Shadow Minister for Aviation, Shipping and Road Safety
- In office 11 October 2010 – 11 October 2013
- Leader: Ed Miliband
- Preceded by: Office established
- Succeeded by: Richard Burden

Minister of State for Food, Farming and the Environment
- In office 8 June 2009 – 11 May 2010
- Prime Minister: Gordon Brown
- Preceded by: Jane Kennedy
- Succeeded by: James Paice

Parliamentary Under-Secretary of State for Transport
- In office 28 June 2007 – 8 June 2009
- Prime Minister: Gordon Brown
- Preceded by: Gillian Merron
- Succeeded by: Chris Mole

Minister for London
- In office 6 May 2005 – 28 June 2007
- Prime Minister: Tony Blair
- Preceded by: Keith Hill
- Succeeded by: Tessa Jowell

Vice-Chamberlain of the Household
- In office 13 June 2003 – 6 May 2005
- Prime Minister: Tony Blair
- Preceded by: Gerry Sutcliffe
- Succeeded by: John Heppell

Lord Commissioner of the Treasury
- In office 29 May 2002 – 13 June 2003
- Prime Minister: Tony Blair
- Preceded by: Anne McGuire
- Succeeded by: Joan Ryan

Member of Parliament for Poplar and Limehouse Poplar and Canning Town (1997–2010)
- In office 1 May 1997 – 6 November 2019
- Preceded by: Constituency created
- Succeeded by: Apsana Begum

Personal details
- Born: 4 April 1952 (age 74) Glasgow, Scotland
- Party: Labour
- Spouse(s): Jane Lowe m. 1980 (divorced) Sheila Hunter m. 2003
- Children: 2 (by Jane Lowe)
- Occupation: Politician
- Awards: Fire Brigade Medal
- Website: www.jimfitzpatrick.org.uk

= Jim Fitzpatrick (politician) =

British Labour politician (born 1952)

James Fitzpatrick (born 4 April 1952) is a British politician and former firefighter who served as a Member of Parliament (MP) from 1997 to 2019, for Poplar and Canning Town until 2010 and for Poplar and Limehouse until his retirement. He is a member of the Labour Party.

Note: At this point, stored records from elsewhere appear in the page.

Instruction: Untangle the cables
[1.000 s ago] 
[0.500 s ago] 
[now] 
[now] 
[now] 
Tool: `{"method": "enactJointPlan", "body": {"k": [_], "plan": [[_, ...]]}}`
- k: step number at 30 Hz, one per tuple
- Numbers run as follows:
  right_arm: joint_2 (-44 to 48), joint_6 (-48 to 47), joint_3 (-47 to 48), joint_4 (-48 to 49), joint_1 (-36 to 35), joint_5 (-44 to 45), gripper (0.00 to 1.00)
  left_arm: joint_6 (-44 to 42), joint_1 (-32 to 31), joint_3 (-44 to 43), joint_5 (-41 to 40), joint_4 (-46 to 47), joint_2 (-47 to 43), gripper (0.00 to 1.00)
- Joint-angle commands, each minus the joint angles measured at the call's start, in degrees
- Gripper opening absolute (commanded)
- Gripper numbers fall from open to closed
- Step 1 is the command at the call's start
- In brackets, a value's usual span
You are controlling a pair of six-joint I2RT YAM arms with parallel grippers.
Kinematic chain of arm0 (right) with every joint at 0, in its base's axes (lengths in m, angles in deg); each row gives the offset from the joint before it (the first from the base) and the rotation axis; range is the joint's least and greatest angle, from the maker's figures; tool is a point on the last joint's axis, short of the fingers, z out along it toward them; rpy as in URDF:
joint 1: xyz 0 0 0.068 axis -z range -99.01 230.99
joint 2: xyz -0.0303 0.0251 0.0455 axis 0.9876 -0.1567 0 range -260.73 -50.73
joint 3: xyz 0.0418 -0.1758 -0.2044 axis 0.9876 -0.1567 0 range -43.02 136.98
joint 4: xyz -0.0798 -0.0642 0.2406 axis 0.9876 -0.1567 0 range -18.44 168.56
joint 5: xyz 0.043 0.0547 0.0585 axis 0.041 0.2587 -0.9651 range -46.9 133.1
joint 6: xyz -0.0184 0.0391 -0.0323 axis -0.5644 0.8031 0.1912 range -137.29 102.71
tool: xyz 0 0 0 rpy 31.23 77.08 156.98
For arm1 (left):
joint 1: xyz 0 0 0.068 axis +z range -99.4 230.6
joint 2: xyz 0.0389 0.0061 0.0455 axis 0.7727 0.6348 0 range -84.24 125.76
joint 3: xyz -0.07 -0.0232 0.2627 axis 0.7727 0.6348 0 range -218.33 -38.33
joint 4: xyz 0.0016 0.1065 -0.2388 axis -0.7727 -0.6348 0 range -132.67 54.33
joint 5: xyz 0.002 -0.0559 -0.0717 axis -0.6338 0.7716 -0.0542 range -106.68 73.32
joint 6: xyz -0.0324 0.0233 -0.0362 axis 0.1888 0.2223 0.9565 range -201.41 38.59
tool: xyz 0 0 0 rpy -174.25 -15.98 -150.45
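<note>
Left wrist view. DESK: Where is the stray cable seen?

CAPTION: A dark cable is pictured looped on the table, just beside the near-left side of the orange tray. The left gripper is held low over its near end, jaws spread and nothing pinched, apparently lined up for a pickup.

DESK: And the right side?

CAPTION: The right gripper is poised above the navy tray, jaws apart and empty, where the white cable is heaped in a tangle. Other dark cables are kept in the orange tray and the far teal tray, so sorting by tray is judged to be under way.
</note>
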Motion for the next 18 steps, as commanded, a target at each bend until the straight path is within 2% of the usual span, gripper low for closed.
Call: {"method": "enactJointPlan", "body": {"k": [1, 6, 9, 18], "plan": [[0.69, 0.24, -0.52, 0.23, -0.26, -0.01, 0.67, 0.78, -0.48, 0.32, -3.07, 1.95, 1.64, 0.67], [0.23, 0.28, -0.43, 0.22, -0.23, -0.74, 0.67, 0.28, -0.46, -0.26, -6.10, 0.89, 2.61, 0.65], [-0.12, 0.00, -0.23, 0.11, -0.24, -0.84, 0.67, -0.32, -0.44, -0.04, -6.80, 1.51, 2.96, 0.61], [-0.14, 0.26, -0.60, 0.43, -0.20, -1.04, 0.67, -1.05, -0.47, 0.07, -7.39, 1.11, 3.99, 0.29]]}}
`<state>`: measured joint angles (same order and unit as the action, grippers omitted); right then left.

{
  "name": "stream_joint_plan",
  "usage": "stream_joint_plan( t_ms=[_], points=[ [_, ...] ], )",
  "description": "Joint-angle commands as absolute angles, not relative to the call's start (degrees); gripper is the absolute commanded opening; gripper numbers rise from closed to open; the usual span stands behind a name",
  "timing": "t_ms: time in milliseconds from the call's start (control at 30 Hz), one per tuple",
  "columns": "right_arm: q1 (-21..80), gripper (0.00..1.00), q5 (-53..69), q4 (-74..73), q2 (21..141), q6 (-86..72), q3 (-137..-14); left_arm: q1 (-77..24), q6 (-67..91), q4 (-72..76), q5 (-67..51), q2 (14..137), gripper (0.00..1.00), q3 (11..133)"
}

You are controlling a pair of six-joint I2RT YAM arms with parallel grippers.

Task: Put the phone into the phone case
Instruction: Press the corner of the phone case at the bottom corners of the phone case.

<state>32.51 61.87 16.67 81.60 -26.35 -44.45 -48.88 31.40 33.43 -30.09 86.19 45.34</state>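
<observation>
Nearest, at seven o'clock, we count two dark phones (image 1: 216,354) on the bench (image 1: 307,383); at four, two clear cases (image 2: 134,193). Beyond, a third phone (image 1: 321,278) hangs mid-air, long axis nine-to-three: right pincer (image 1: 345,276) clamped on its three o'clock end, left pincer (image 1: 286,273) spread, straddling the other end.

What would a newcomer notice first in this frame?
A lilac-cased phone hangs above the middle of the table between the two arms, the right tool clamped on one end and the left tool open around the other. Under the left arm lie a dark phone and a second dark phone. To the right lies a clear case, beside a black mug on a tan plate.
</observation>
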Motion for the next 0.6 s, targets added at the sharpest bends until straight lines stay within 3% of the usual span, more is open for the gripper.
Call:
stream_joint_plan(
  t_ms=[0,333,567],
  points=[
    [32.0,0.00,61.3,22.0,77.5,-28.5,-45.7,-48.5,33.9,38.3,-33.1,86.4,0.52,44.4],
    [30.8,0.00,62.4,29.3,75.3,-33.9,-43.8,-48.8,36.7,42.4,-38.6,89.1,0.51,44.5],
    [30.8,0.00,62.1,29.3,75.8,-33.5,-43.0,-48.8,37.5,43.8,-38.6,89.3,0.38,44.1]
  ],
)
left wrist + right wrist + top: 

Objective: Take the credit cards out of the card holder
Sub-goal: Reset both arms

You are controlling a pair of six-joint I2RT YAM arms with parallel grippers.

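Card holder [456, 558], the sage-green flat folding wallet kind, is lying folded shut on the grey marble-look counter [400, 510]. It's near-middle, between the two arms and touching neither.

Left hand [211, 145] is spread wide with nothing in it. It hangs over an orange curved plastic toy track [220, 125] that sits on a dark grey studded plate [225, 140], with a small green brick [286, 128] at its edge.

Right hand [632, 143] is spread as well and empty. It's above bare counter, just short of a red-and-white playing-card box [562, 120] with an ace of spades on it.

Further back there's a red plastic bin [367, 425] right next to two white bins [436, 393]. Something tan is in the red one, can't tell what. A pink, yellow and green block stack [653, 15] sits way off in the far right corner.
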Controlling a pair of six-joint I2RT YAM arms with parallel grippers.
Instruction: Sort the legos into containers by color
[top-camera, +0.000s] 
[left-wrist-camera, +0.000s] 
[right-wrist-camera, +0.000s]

Fitzpatrick served as Minister of State for Farming and the Environment at the Department for Environment, Food and Rural Affairs during the Brown ministry. In June 2019, he announced that he would not seek re-election to Parliament.

== Early life ==
Fitzpatrick was born at Glasgow, Scotland, and educated locally at the Holyrood R.C. Secondary School in Crosshill. From 1970, he was a trainee with Tytrak in Glasgow, before moving to London in 1973 to become a driver with Mintex. In 1974, he joined the London Fire Brigade as a firefighter, being decorated with the Fire Brigade Long Service and Good Conduct Medal in 1994. He left the fire service when he was elected to the House of Commons in 1997.

Fitzpatrick was elected as Chairman of the Barking Constituency Labour Party, and served as Chairman of the Greater London Labour Party for seven years.

== Parliamentary career ==
=== Member of Parliament ===
Fitzpatrick was selected as the Labour candidate over two sitting MPs, Mildred Gordon and Nigel Spearing.

He was elected to the House of Commons as Member of Parliament for the newly-created seat of Poplar and Canning Town in the London Borough of Tower Hamlets at the 1997 general election with a majority of 18,915. He made his maiden speech in the House of Commons on 17 June 1997.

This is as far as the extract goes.